Las protestas del 2019, 2020 y el estallido fueron un inmenso grito contra esa historia de masacres, fosas comunes, desplazamientos, asesinatos sistemáticos, falsos positivos, carteles de drogas, paramilitares, en un continuo de cuatro décadas con el nombre de Uribe en el centro. “Qué cosecha un país que siembra cuerpos”, llevaba escrita una remera en la movilización del pasado sábado siete de agosto en Cali, convocada ante el inicio del último año de mandato presidencial de Duque, que no volverá a presentarse, en el marco de un sistema política que no permite la reelección.
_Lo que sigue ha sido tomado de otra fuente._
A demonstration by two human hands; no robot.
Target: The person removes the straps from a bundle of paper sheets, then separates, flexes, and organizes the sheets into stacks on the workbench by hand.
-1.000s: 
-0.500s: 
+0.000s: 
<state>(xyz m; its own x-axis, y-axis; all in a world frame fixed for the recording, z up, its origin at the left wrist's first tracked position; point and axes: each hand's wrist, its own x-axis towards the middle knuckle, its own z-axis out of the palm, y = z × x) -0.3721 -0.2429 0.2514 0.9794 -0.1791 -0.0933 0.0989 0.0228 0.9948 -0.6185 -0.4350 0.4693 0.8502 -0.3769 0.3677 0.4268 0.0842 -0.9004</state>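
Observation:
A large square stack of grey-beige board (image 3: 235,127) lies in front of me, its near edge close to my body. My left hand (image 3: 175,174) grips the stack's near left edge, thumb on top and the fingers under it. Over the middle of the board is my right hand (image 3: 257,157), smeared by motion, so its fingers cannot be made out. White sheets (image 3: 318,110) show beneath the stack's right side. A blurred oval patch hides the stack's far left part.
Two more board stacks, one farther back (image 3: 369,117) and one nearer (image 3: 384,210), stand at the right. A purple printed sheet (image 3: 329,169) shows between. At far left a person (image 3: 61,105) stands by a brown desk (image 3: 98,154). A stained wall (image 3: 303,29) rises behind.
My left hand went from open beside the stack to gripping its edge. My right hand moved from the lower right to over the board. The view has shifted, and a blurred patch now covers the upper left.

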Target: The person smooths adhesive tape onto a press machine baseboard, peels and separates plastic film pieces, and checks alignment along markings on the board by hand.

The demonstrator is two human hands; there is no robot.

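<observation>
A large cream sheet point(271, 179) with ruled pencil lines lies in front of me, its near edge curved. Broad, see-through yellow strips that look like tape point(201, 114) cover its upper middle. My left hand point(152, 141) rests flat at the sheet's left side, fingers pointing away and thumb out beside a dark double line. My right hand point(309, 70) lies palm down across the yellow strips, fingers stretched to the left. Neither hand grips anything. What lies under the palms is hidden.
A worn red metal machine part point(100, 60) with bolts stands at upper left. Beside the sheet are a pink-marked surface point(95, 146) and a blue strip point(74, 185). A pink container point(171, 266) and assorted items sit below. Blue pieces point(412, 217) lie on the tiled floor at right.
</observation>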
La campaña presidencial para las elecciones de mayo del 2022 ocupa un lugar central, en simultáneo con los análisis sobre el estallido. Una de las preguntas es cuál será la relación entre las protestas y las propuestas electorales que pueden esquematizarse en tres vectores principales: por un lado, el uribismo, sin candidatura aún firme, por otra parte, una alianza que se presenta como de centro, denominada “coalición de la esperanza” con figuras como Sergio Fajardo, políticos provenientes del gobierno de Juan Manuel Santos y de la Alianza Verde, y finalmente, otra, de centro-izquierda, progresista, llamada “pacto histórico”, liderada por Gustavo Petro, que reúne fuerzas como el Polo Democrático Alternativo, dirigentes sociales como Francia Márquez, y sectores venidos del Partido de la U.

Aún faltan varios meses para una contienda en un contexto de inestabilidad política, un uribismo deslegitimado y particularmente peligroso, y un estallido que, si bien se ha retirado de las calles, permanece latente.